(ABOUT THIS TASK)
In the entries below, every line with the string "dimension" is to be reported.

(EXTRACTED RECORDS)

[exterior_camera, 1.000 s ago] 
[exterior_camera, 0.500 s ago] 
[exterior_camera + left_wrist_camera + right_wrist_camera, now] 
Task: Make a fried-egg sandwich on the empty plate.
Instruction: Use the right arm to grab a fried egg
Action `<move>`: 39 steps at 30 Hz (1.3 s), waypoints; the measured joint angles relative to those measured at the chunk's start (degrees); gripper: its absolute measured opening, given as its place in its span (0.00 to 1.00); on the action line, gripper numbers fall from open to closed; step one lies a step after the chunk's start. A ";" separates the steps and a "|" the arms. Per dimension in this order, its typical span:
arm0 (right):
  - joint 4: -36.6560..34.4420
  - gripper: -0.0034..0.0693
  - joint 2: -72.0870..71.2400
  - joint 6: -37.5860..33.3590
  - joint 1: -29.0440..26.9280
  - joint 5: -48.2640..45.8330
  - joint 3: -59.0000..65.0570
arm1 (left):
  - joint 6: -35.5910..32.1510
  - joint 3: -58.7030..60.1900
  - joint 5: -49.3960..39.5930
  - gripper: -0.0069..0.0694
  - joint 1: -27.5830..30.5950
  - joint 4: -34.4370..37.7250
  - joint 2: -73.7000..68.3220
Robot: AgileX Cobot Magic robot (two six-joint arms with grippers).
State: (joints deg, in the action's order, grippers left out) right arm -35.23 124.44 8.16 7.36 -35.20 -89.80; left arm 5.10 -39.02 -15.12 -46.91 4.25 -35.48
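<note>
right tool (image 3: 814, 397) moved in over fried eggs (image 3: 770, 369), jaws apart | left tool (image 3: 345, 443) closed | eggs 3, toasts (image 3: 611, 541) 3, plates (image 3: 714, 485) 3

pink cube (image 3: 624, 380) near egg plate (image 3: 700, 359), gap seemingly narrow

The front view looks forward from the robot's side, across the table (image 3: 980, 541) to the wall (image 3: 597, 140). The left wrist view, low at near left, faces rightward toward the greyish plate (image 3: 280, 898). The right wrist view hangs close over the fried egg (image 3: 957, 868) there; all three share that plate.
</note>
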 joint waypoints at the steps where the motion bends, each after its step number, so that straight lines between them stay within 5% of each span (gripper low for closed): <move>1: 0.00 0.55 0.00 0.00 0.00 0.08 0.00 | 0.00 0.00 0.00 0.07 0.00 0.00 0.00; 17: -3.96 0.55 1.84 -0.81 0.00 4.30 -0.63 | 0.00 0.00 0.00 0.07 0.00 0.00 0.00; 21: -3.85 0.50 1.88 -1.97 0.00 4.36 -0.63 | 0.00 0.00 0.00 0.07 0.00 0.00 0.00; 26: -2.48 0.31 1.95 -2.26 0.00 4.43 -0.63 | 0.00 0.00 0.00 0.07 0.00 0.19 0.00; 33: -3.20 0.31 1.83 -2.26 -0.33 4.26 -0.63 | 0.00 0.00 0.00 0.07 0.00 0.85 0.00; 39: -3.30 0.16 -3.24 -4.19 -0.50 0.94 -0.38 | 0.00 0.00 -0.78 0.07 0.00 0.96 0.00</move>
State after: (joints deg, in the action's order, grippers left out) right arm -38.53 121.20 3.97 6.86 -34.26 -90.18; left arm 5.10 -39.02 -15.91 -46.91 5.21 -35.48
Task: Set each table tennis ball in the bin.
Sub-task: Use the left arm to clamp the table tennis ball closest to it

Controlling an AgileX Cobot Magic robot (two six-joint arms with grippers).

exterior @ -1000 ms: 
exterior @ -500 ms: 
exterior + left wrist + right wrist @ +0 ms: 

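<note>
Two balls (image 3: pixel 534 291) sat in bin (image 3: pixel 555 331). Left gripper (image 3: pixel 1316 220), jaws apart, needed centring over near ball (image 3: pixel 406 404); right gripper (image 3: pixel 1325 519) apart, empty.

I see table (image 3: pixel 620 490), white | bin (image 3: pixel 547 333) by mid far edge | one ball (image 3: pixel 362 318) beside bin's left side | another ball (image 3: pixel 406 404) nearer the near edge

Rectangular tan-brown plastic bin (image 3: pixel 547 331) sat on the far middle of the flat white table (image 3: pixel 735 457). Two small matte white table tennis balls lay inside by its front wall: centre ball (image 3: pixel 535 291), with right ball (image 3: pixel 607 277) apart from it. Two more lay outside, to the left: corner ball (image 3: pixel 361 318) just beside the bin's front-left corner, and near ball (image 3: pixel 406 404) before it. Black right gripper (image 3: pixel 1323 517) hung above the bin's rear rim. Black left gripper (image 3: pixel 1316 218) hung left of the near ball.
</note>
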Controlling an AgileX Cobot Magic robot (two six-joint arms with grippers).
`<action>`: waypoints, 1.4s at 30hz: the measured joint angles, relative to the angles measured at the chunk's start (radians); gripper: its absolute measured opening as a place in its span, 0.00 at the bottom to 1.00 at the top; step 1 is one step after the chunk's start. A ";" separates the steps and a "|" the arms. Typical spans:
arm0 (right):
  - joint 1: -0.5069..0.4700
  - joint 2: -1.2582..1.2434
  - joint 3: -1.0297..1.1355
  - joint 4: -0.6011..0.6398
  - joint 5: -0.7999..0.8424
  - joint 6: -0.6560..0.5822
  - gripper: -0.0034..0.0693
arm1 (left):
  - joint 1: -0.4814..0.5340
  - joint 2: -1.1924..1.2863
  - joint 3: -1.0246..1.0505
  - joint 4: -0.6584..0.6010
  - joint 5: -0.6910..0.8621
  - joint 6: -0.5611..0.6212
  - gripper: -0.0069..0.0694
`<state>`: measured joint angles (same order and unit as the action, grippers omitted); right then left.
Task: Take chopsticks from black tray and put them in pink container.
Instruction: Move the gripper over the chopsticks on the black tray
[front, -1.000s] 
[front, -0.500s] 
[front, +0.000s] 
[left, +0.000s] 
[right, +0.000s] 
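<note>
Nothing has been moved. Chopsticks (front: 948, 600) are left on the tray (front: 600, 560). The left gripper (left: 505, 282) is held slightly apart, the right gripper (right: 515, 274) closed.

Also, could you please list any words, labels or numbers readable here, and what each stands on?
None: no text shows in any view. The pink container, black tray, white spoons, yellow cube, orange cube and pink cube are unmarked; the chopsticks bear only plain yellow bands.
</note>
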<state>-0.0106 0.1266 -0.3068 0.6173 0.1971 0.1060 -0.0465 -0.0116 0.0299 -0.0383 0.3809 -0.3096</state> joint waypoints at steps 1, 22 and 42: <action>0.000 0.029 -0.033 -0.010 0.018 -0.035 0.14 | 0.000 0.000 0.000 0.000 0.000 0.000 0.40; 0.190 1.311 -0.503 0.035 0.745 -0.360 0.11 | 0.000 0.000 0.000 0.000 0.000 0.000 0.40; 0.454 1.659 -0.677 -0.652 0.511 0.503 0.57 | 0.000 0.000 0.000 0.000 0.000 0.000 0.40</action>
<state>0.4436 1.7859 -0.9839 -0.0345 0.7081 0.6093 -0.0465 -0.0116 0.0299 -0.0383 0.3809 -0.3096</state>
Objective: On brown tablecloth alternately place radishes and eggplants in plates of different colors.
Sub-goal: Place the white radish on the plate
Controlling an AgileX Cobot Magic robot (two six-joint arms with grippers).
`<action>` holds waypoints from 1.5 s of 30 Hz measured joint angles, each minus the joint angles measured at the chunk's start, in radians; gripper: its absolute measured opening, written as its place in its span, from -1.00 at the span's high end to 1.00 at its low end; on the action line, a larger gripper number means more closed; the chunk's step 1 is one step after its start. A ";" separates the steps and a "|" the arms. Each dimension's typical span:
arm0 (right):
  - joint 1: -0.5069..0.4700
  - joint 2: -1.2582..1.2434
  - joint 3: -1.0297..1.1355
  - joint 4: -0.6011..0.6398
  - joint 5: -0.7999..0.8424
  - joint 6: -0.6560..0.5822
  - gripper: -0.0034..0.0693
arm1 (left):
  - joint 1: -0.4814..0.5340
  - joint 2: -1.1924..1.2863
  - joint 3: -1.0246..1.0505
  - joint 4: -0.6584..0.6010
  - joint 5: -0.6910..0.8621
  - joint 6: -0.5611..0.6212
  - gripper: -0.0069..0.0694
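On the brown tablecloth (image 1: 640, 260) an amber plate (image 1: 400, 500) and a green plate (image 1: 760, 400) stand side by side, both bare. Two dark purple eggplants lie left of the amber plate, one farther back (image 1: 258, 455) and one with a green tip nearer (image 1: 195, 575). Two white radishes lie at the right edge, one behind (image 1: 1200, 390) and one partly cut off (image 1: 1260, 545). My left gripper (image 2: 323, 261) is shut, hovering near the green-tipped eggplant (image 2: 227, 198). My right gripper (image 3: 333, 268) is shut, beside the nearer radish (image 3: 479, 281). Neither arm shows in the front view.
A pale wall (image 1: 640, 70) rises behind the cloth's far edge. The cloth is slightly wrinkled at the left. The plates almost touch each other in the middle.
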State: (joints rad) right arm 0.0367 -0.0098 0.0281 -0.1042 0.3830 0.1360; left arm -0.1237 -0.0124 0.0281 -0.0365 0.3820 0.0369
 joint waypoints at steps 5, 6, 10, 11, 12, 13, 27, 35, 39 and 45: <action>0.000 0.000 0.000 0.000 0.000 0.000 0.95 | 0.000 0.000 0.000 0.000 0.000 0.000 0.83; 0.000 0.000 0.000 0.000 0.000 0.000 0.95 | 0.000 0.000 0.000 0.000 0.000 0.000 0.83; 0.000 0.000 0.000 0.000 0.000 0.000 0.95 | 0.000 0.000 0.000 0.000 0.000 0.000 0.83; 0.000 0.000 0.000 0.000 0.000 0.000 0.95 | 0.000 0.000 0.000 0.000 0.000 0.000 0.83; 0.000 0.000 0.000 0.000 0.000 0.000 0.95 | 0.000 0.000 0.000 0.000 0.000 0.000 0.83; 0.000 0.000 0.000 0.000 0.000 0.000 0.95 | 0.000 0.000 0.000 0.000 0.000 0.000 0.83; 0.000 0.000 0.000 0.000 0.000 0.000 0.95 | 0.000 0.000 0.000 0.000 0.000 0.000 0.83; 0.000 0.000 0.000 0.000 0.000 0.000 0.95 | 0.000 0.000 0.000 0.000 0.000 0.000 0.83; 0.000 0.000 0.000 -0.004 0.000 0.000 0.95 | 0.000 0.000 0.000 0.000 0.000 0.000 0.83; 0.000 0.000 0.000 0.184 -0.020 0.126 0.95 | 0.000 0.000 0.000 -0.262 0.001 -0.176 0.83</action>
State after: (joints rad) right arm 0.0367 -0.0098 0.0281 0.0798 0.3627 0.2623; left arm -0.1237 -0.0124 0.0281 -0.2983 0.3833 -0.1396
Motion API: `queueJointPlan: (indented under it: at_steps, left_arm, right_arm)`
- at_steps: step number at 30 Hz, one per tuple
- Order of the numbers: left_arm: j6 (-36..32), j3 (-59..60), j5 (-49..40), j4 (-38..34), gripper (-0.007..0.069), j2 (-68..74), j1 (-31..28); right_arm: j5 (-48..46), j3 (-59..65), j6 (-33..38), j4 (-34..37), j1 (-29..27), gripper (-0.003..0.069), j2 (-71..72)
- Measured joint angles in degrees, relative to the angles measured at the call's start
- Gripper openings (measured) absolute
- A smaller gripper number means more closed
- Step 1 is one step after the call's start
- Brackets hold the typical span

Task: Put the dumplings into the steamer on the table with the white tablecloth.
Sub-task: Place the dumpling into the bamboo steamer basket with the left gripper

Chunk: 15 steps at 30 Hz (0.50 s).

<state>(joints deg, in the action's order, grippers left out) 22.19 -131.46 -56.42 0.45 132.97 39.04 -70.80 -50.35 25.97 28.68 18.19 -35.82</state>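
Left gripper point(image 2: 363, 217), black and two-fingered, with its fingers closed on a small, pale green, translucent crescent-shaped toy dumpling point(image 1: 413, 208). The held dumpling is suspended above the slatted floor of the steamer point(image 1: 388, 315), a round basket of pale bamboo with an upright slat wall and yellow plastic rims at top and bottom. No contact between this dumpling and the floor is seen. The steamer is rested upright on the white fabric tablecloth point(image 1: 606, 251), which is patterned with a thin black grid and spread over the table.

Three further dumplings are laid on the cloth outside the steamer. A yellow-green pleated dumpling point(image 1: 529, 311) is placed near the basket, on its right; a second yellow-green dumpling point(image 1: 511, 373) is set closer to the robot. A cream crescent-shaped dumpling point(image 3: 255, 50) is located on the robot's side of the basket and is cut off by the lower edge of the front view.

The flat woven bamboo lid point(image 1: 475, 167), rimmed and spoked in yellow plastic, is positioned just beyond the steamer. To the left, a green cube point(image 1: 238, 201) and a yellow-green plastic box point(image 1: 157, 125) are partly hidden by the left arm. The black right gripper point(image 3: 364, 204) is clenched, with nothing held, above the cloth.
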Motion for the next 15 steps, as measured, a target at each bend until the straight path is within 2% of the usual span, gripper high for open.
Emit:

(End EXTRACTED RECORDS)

(WRITTEN RESPONSE)
Action `<move>`: 39 steps at 30 Hz (1.3 s), waypoints; the measured joint angles relative to those measured at the chunk's start (degrees); gripper: its absolute measured opening, given as its place in its span (0.00 to 1.00); on the action line, gripper numbers fall from open to closed; step one lies a step after the chunk's start. A ";" separates the steps and a "|" the arms. Per dimension in this order, its typical span:
`<action>` holds waypoints from 1.5 s of 30 Hz measured joint angles, each minus the joint angles measured at the chunk's start, in radians; gripper: its absolute measured opening, written as its place in its span, from -1.00 at the span's high end to 1.00 at its low end; on the action line, a larger gripper number means more closed; the chunk's step 1 is one step after its start. A ";" separates the steps and a "|" the arms. Each dimension's typical span:

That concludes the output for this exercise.